Stakes Is High, among many things, streamlined their message by holding up a mirror to show how hip-hop was changing, one shiny suit at a time, quite possibly not for the better. Gone were the comedic skits and producer Prince Paul, for that matter.
Materialism, drug use, and R&B vocalists singing over subpar tracks were the topics here. The self-produced album, a first for the trio, emphasized their always above-par pen game and grabbed an anthemic track from some young upstart by the name of J Dilla, who used the pensive and mysterious chord progressions from the 1974 song “Swahililand” by jazz pianist Ahmad Jamal for the album name and lead track, which set the record’s ominous tone as a call to arms.

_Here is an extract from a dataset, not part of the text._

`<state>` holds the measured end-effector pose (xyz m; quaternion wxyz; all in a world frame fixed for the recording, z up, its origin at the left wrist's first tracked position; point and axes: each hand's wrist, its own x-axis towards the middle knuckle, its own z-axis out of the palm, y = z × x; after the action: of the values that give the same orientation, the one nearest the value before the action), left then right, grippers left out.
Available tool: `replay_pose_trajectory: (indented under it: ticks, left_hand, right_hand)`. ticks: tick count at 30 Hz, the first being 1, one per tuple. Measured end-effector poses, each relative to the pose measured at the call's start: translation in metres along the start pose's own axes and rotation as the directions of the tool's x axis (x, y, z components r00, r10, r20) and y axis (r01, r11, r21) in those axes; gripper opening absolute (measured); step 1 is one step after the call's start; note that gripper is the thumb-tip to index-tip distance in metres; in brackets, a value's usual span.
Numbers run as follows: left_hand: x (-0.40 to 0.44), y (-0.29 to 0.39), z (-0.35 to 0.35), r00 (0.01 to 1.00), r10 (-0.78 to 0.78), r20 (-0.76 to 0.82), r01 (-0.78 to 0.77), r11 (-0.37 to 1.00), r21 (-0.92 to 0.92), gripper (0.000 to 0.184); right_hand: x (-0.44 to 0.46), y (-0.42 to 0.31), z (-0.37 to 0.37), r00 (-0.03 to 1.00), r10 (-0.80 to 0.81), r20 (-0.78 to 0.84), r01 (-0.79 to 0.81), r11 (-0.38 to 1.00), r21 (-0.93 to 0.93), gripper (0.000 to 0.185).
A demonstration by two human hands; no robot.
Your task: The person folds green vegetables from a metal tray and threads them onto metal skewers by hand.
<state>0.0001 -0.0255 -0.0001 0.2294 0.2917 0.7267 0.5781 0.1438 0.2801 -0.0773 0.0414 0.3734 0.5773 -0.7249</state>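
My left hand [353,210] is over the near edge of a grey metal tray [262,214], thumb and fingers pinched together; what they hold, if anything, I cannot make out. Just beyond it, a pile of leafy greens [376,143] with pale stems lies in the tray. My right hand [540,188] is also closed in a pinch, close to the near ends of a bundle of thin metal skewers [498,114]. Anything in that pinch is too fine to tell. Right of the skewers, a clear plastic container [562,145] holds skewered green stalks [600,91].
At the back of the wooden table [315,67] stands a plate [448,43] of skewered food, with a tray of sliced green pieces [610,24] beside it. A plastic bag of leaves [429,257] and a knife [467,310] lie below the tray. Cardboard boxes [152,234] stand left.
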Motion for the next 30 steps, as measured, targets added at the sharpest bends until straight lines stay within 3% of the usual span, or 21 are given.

Listen. I don’t say this lightly at all. But at the time, you felt that heaviness in the air. The oncoming deaths of both Tupac Shakur, who died on September 13, 1996, just months after the release of this album, July 2, 1996, and The Notorious B.I.G. (Biggie), who died on March 9, 1997, at the age of 24. Two Black men, spokespeople of their generation, were cut down early in life by gun violence, caught up in a larger chess game they had no control over.
“Stakes Is High,” grumpy as all get out, was De La’s warning: A course correction was desperately needed in hip-hop. This was their first reintroduction to the genre’s young, growing fanbase. (2004’s The Grind Date would be their second) De La had become elder statesmen and took the job seriously. With the role, they brought new artists along with them, including Common (who, in 2026, is merely a Tony Award away from an EGOT), Truth Enola, and Mos Def (who would change his name to Yasiin Bey), a class of recruits who abided by that credo for love of the art form. Those collective voices reached new and old fans alike.
Where “The Bizness” discusses writing, “Forget all them playas; we the rhyme-sayers,” stated by Common, it would become an entryway to Mos Def’s double-sided 12-inch from 1997, “Universal Magnetic” on one side and “If You Can Huh! You Can Hear” on the other. Both singles championed that energetic, underground boom-bap that Stakes Is High so emphatically espoused. And fascinating enough, upon hearing of Jolicoeur’s passing on February 12, 2023, at the age of 54, Mos Def, aka Bey, wept while stating, “I came up in the school of Dave.”
History can be fickle and fair all at once. Stakes Is High sold roughly 250,000 to 300,000 units upon release and received widespread critical acclaim as one of the socially conscious hip-hop albums of its era; however, it still had only modest success within the genre at large. Yet I can personally account for a stretch in San Francisco and the Bay Area at large from ’96 to 2004, where all types of raves, music festivals, and other gatherings would take place; if De La Soul were booked to play a side room at one of those raves, when they went on, the rest of the rave went dead. As a matter of fact, I knew local DJs who purposely got booked to play raves so they could go see De La Soul. That street cred, which they built up for over 30 years, endures while Stakes Is High in 2026 remains more relevant than ever.